TL;DR: With PGO Vector got a boost from 300-310 k/s events to 350-370 k/s events!

Hi!

I am a big fan of PGO, so I've tried to use PGO with Vector. And I wanna share with you my current results. My hypothesis is the following: even for programs with LTO, PGO can bring HUGE benefits. And I decided to test it. From my experience, PGO especially works well with large codebases with some CPU-hot parts. Looks like Vector fits really well.

Test scenario

  1. Read a huge file with some logs
  2. Parse them
  3. Pass them to the blackhole.

This test scenario is completely real-life (except blackhole ofc :) ) and the log format with parse function are almost copied from our current prod env. We have patched flog tool to generate our log format (closed-source patch, sorry.

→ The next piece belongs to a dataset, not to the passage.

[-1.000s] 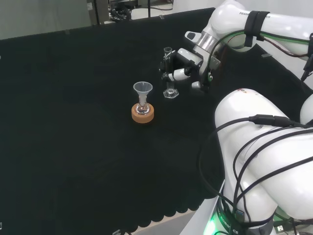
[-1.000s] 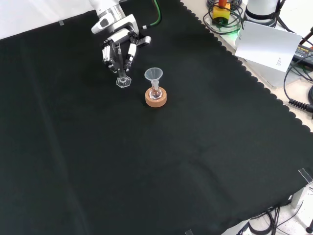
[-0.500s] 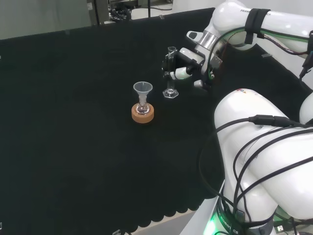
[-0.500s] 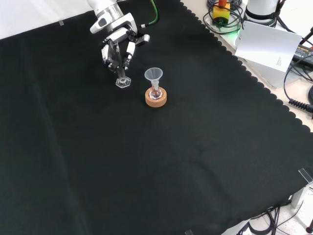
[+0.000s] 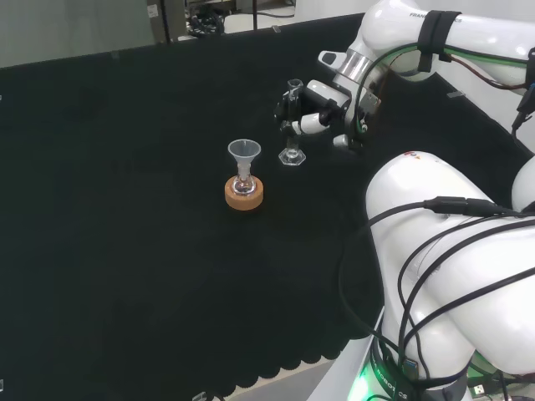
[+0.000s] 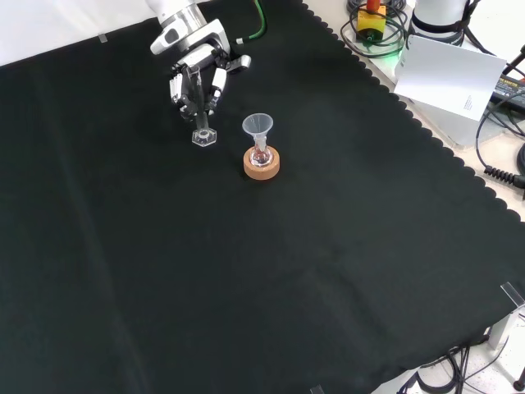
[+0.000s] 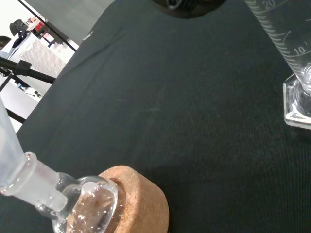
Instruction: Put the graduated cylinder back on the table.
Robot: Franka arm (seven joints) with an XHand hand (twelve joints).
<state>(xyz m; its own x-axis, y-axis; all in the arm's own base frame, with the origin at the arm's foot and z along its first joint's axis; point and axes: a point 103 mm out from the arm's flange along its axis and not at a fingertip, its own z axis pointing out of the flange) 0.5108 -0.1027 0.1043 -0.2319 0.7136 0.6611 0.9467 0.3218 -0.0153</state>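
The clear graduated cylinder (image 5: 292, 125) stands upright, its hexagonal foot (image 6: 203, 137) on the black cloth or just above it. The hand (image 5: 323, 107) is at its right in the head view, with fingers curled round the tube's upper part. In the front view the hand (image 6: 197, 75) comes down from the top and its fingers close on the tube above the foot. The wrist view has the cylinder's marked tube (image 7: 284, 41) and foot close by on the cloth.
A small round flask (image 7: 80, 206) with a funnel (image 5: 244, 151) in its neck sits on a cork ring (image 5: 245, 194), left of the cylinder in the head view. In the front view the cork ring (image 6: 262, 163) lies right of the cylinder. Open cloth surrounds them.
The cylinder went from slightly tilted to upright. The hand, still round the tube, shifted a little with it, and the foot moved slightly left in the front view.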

I could publish it later if will be a need for it).

Example of one log entry:
<E 2296456 point.server.session 18.12 19:17:36:361298178 processCall We need to generate the solid state GB interface! (from session.cpp +713)

So Vector config is the following (toml):

[sources.in]
type = "file"
include = [ "/Users/zamazan4ik/open_source/test_vector_logs/data/*" ]
read_from = "beginning"
file_key = "file"
data_dir = "/Users/zamazan4ik/open_source/test_vector_logs"
 
[transforms.parser]
type = "remap"
inputs = [ "in" ]
source = """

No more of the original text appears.